The books I’m reading, Patrick Holford’s New Optimum Nutrition for the Mind, describes the gut-brain connection in what I thought was a fascinating quote:

It used to be thought that all our thinking is done by neurons in the brain. Now we know that the digestive system contains 100 million neurons, and produces as many neurotransmitters as the brain. The gut, for example, produces two-thirds of the body’s serotonin, the happy neurotransmitter. So in essence, you’re feeding two brains. Every time you eat something it sends signals to the brain because the gut and the brain are in permanent communication. This is why the right foods can make you happy and the wrong foods can make you feel anxious or depressed.
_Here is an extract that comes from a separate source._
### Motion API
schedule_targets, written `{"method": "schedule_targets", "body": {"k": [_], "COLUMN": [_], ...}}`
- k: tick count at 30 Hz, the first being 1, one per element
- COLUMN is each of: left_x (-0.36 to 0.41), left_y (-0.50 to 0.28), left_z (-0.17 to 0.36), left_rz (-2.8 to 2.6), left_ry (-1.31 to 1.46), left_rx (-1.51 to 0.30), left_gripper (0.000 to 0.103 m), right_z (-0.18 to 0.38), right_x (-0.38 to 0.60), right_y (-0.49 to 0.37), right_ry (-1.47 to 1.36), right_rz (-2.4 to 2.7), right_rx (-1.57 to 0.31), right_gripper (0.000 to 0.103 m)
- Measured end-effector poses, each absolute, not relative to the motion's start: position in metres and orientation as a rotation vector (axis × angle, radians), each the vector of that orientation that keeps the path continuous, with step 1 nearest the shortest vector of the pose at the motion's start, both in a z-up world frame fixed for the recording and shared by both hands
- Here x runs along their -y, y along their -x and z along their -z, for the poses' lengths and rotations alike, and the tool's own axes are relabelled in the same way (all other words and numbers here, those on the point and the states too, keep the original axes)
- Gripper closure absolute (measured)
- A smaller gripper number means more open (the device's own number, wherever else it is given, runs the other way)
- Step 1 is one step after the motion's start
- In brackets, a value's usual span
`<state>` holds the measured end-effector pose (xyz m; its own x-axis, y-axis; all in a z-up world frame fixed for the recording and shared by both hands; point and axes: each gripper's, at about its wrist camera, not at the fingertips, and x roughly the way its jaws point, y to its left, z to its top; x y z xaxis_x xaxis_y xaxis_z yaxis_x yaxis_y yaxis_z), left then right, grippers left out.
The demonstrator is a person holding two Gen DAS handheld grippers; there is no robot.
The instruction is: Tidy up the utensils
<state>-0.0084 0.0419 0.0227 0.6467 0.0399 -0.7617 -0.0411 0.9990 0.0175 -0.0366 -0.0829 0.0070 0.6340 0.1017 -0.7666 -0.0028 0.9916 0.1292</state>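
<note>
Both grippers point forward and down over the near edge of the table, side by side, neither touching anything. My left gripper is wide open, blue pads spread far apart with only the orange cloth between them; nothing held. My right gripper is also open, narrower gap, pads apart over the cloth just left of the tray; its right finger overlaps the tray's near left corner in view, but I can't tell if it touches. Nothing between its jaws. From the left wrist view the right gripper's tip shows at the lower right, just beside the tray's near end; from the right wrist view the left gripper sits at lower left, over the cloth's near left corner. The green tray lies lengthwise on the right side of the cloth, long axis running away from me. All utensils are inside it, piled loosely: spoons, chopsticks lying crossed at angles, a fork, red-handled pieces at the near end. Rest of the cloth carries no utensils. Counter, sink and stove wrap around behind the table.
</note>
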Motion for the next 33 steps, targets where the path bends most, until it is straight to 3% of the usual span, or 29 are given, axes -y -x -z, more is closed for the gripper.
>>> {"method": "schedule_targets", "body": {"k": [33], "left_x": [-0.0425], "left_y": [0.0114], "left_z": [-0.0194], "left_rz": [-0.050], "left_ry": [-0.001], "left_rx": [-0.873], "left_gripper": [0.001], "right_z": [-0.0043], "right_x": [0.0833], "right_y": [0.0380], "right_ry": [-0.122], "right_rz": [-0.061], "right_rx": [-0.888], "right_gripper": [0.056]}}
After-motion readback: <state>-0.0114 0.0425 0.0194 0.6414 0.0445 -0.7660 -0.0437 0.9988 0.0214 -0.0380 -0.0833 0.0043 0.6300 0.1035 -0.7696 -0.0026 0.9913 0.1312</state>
Holford has come up with the following five essential brain foods:

1. Glucose – fuel for the brain

2. Essential fats – keeps your brain well oiled

3. Phospholipids – memory molecules that boost the brain

4. Amino acids – the brain’s messengers

5. Intelligent nutrients – vitamins and minerals

Out of all these, there are two amino acids that I think will be especially useful for back to school season: tryptophan and phenylalanine.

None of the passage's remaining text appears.